GOP-controlled Utah launches unconstitutional land grab campaign with new sweeping lawsuit against the Bureau of Land Management
Last Tuesday, Utah sued the Bureau of Land Management (BLM) challenging the federal government’s legitimacy of its ownership of 18.5M acres of public land—about 34% of the state. This is the latest and most sweeping lawsuit filed by the GOP-controlled state against the U.S. Government over federal-owned land. In its complaint, outgoing Utah Attorney General Sean Reyes—a Federalist Society member and election denier who participated in Trump’s attempt to overturn the 2020 election results in Nevada—asked the Supreme Court to determine whether it’s constitutional for the federal government to indefinitely control “unappropriated” land in Utah.
This lawsuit asking the high court to overturn precedent and dismantle the power of the federal government in the name of state’s rights is also a desperate publicity stunt as the state executive branch will be on the November ballot. In addition to Gov. Cox and Lt. Gov. Dierdre Henderson seeking re-election, the state Attorney General’s position is open. Republican candidate Derek Brown, a former state Rep. who also served as Deputy Chief of Staff for Senator Mike Lee and, most recently, as Utah Republican Party chairman, faces a challenge by Democratic candidate Rudy Bautista, a criminal defense attorney, as well as 3 other candidates affiliated with third parties.
The Stand for Our Land campaign, which Utah Governor Spencer Cox launched alongside the lawsuit and is paid for by taxpayers, positions the state as a crusader against federal overreach. It’s directly related to President Joe Biden’s efforts to restore federal acreage that Trump sold off, including Bears Ears and Grand Staircase National Monuments. The state is currently asking the 10th Circuit Court of Appeals to declare Biden’s monument designations unlawful and also joined Wyoming’s lawsuit seeking to overturn the BLM’s Public Lands Rule, which strengthens conservation efforts of public land, as well as road closures to motor vehicles near Moab.
In a press conference on Tuesday, Gov. Cox claimed that “the federal government has increasingly failed to keep our lands accessible and properly managed,” and that “Utah deserves priority when it comes to managing this land.” AG Reyes let slip that the state’s goal is a land grab for private exploitation, stating that federal ownership deprives Utah “of significant rights, resources, and opportunities,” adding that the state can’t police, tax, or build infrastructure on federal land within its borders. Word is still out if any Utah Republicans have read the Property Clause in the U.S. Constitution, which explicitly grants Congress the authority to regulate or dispose of federal lands.
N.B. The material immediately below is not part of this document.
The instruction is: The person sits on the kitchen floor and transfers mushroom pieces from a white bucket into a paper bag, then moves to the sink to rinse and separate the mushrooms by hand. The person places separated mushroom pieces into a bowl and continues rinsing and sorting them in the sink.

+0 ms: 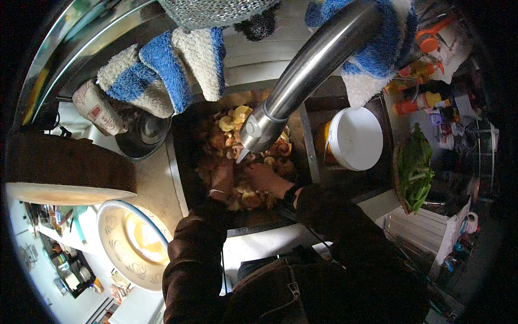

Redge Johnson, the executive director of the Utah Public Lands Policy Coordinating Office, told the Salt Lake Tribune that the Utah Department of Land Management, which was created in 2017 as Utah’s version of the BLM, would oversee the land if the Supreme Court rules in the state’s favor. The state agency would then manage permits for private development and extraction, including for mining, livestock grazing, recreation, and energy.